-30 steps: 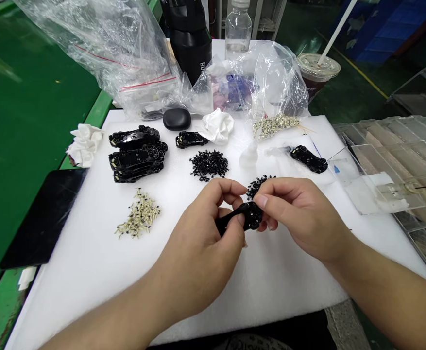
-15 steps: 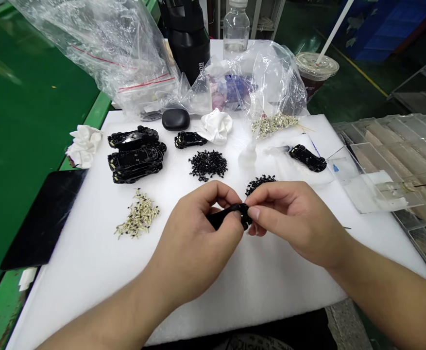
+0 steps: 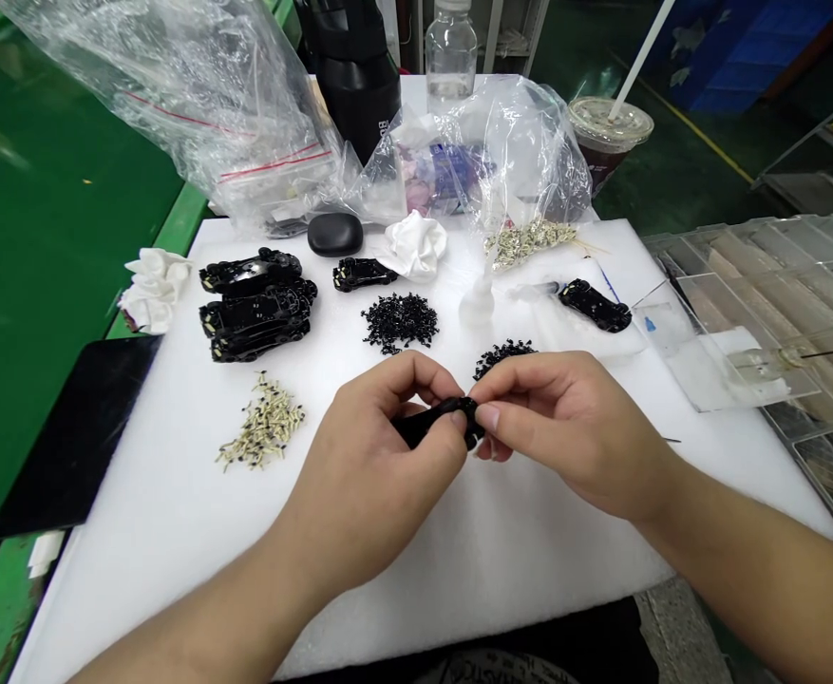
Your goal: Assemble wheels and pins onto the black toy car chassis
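Note:
My left hand (image 3: 380,465) is closed around a black toy car body (image 3: 420,425), holding it above the white foam board (image 3: 416,551). At the car's right end, the thumb and fingertips of my right hand (image 3: 558,423) pinch together against it. Whatever lies between those fingertips is hidden or too small to make out. Just beyond my right hand is a pile of small black parts (image 3: 502,356), partly covered by it. Another heap of small black parts (image 3: 400,321) lies farther back. Pale little parts with dark tips (image 3: 263,425) are heaped to the left.
Several black car bodies (image 3: 255,309) are grouped at the left; single ones lie at the back (image 3: 364,274) and right (image 3: 594,304). A small squeeze bottle (image 3: 477,302) stands mid-board. Plastic bags (image 3: 522,152), a drink cup (image 3: 610,133) and a compartment box (image 3: 765,275) border the board.
The whole view has shifted slightly, so things sit a little farther left. Both hands keep the same hold on the car body, with barely any finger movement.

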Demonstrator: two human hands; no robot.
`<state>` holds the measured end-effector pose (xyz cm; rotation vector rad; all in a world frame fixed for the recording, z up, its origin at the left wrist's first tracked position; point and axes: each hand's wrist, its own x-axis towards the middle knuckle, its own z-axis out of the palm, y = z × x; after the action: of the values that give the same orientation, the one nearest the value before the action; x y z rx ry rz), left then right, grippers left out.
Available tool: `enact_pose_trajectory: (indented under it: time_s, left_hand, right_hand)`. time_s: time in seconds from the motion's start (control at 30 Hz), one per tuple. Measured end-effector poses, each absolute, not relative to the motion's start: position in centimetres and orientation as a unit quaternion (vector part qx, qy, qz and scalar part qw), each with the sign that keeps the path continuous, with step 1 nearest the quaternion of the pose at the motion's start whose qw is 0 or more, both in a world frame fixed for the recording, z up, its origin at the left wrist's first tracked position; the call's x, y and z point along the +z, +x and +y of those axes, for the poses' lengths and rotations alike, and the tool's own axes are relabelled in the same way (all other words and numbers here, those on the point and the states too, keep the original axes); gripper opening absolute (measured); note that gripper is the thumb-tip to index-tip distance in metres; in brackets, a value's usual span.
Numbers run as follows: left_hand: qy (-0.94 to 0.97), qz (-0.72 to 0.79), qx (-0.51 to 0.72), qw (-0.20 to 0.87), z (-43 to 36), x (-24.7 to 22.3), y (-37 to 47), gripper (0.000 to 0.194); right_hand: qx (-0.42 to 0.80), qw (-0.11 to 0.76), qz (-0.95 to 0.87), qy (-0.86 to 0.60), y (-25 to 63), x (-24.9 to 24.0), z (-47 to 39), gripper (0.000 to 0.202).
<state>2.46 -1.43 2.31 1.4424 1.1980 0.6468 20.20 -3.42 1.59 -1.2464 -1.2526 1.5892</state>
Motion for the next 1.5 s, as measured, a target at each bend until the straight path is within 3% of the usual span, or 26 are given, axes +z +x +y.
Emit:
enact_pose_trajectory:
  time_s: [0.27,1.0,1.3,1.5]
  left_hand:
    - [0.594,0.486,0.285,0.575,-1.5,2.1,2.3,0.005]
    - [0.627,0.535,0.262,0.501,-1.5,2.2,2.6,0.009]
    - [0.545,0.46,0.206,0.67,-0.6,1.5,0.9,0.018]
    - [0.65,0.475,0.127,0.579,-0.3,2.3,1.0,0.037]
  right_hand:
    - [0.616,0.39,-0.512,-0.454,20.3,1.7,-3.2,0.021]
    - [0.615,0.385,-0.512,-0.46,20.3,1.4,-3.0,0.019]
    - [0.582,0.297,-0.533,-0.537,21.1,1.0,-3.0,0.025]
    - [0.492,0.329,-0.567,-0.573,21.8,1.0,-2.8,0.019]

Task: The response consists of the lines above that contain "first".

Written answer:
`<state>` holds the measured end-effector pose (xyz cm; rotation vector rad; all in a world frame fixed for the recording, z up, its origin at the left wrist's first tracked position; point and axes: each hand's wrist, its own x-axis towards the middle knuckle, its own z-axis out of the palm, y = z × x; after the action: of the values that give the same orientation, the one nearest the value before the action; x y z rx ry rz), left then right, grippers left out.
Available tool: `enact_pose_trajectory: (indented under it: time_s, left_hand, right_hand)`. time_s: time in seconds from the motion's start (control at 30 Hz), one per tuple. Measured end-effector poses, each absolute, not relative to the motion's start: position in centimetres and orientation as a unit quaternion (vector part qx, qy, qz and scalar part qw), each with the sign that keeps the path continuous, with step 1 nearest the quaternion of the pose at the motion's start whose qw is 0 or more, both in a world frame fixed for the recording, z up, its origin at the left wrist's first tracked position; the call's x, y and z point along the +z, +x and +y of those axes, for the poses' lengths and rotations alike, and the tool's own axes are relabelled in the same way (all other words and numbers here, those on the point and the states too, keep the original axes); gripper opening absolute (measured); note that gripper is the thumb-tip to index-tip distance in metres; in brackets, a value's usual span.

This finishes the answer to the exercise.